EXERCISE PROMPT:
From top to bottom, print the listing word for word and skip any pictures it contains.
* * * * *
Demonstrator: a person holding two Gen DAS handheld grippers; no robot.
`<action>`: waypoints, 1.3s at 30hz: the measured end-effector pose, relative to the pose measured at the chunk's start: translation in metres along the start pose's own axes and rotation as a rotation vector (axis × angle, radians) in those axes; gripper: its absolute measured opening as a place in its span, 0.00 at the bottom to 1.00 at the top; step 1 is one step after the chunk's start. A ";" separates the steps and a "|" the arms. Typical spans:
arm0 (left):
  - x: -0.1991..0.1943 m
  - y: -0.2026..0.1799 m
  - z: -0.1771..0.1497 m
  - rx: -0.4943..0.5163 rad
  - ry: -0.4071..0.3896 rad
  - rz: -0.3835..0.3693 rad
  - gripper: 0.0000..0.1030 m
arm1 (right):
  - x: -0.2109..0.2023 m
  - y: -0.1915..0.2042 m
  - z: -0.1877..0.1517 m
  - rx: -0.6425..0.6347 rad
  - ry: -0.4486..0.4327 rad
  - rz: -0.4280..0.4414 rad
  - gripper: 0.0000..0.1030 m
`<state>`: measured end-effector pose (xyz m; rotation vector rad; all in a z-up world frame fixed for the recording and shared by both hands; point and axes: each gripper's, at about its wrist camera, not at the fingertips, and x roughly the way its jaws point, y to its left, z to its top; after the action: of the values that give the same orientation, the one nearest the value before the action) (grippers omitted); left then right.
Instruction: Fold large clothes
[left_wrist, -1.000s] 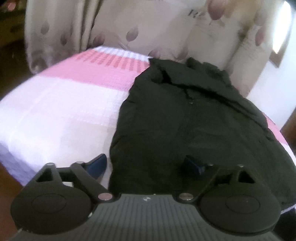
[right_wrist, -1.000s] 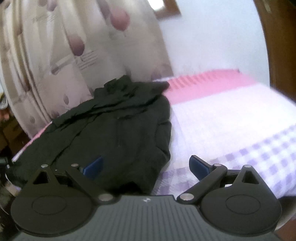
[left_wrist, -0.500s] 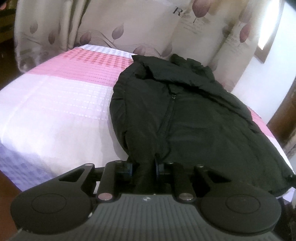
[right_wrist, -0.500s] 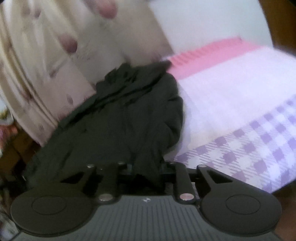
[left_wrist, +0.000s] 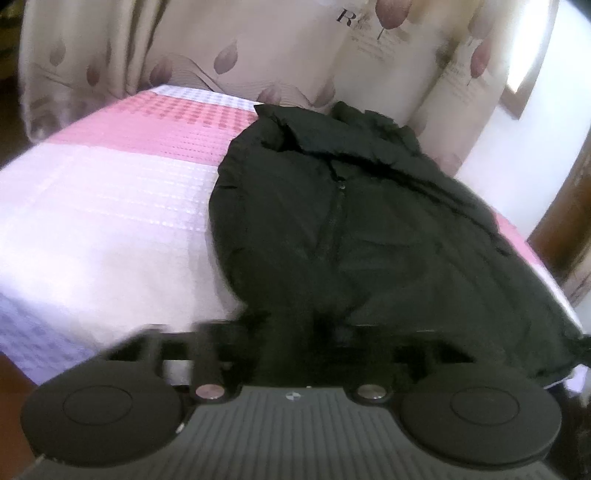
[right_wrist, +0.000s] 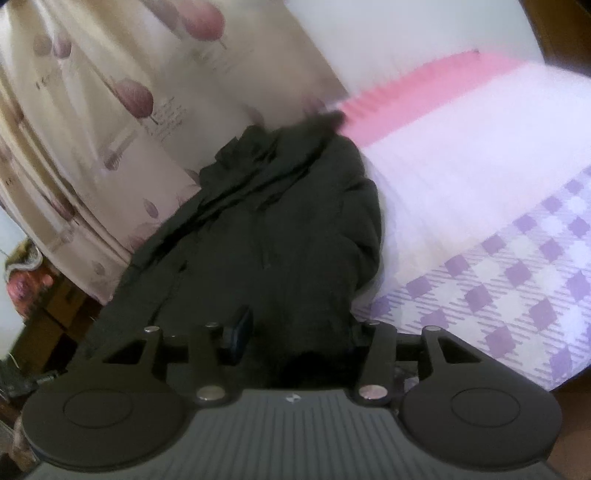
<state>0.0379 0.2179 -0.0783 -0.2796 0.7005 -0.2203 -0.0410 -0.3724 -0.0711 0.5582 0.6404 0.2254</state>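
Observation:
A black padded jacket (left_wrist: 369, 229) lies front up on the bed, collar toward the curtain, zip closed. My left gripper (left_wrist: 291, 332) is shut on the jacket's hem, and the fabric bunches up between its jaws. In the right wrist view the jacket (right_wrist: 280, 236) fills the middle. My right gripper (right_wrist: 295, 339) is shut on the hem near the other corner; one blue finger pad (right_wrist: 240, 328) shows at the left of the bunched cloth, the other is hidden under it.
The bed (left_wrist: 110, 206) has a pink, white and purple checked cover (right_wrist: 517, 266). A leaf-patterned curtain (left_wrist: 295, 55) hangs right behind the bed. A wooden door frame (left_wrist: 565, 236) stands at the right. Cluttered furniture (right_wrist: 29, 295) sits at the far left.
Both grippers were open over the hem one second ago, then closed on it. Since then both have lifted and pulled the hem, and the right view has tilted.

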 end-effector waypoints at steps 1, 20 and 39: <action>-0.002 0.004 0.000 -0.034 -0.005 -0.021 0.18 | 0.001 0.002 0.000 -0.015 0.007 -0.013 0.24; -0.107 -0.010 -0.003 -0.136 -0.166 -0.180 0.14 | -0.092 0.014 -0.004 0.153 -0.082 0.285 0.16; -0.109 -0.029 0.079 -0.185 -0.364 -0.184 0.14 | -0.084 0.043 0.099 0.089 -0.220 0.358 0.17</action>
<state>0.0054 0.2367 0.0542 -0.5471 0.3339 -0.2719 -0.0467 -0.4097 0.0608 0.7714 0.3349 0.4666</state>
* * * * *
RESULT FOR THIS TASK:
Demonstrator: a person holding two Gen DAS handheld grippers; no robot.
`<action>`: waypoints, 1.3s at 30hz: the measured end-effector pose, relative to the pose measured at the chunk's start: translation in metres along the start pose's own axes and rotation as a rotation vector (axis × angle, radians) in those axes; gripper: its absolute measured opening as a place in its span, 0.00 at the bottom to 1.00 at the top; step 1 is one step after the chunk's start. A ";" separates the steps and a "|" the arms. Typical spans:
arm0 (left):
  - x: -0.1991..0.1943 m
  - y: -0.2026..0.1799 m
  - z: -0.1771..0.1497 m
  - rx: -0.4943..0.5163 rad
  - ry: -0.4071..0.3896 rad
  - rz: -0.3835..0.3693 rad
  - gripper: 0.0000..0.1030 m
arm1 (right):
  - x: -0.2109..0.2023 m
  - y: -0.1915..0.2042 m
  - z: -0.1877..0.1517 m
  - rx: -0.6425..0.6347 rad
  - ry: -0.4486..0.4327 rad
  - rz: -0.4280..0.4414 rad
  - gripper: 0.0000..0.1030 m
`<state>`: measured end-effector pose (xyz m; rotation vector rad; all in a z-up world frame fixed for the recording and shared by both hands; point and axes: each gripper's, at about its wrist camera, not at the fingertips, and x roughly the way its jaws point, y to its left, z to its top; after the action: of the values that give the same orientation, the one nearest the value before the action) (grippers omitted); left then right.
Instruction: Fold large clothes
[left_wrist, -1.000s] 
[right_wrist, -1.000s] 
[left_wrist, -0.500s] 
[right_wrist, -0.500s] 
[left_wrist, +0.000s] 
[right_wrist, +0.000s] 
<state>0.0379 0.2179 -0.0783 -0.2796 0.7005 -0.2203 -0.0410 -0.3724 -0.0711 0.5582 0.6404 0.2254</state>
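Observation:
A black padded jacket (left_wrist: 369, 229) lies front up on the bed, collar toward the curtain, zip closed. My left gripper (left_wrist: 291, 332) is shut on the jacket's hem, and the fabric bunches up between its jaws. In the right wrist view the jacket (right_wrist: 280, 236) fills the middle. My right gripper (right_wrist: 295, 339) is shut on the hem near the other corner; one blue finger pad (right_wrist: 240, 328) shows at the left of the bunched cloth, the other is hidden under it.
The bed (left_wrist: 110, 206) has a pink, white and purple checked cover (right_wrist: 517, 266). A leaf-patterned curtain (left_wrist: 295, 55) hangs right behind the bed. A wooden door frame (left_wrist: 565, 236) stands at the right. Cluttered furniture (right_wrist: 29, 295) sits at the far left.
Both grippers were open over the hem one second ago, then closed on it. Since then both have lifted and pulled the hem, and the right view has tilted.
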
 end-effector waypoints at steps 1, 20 and 39: <action>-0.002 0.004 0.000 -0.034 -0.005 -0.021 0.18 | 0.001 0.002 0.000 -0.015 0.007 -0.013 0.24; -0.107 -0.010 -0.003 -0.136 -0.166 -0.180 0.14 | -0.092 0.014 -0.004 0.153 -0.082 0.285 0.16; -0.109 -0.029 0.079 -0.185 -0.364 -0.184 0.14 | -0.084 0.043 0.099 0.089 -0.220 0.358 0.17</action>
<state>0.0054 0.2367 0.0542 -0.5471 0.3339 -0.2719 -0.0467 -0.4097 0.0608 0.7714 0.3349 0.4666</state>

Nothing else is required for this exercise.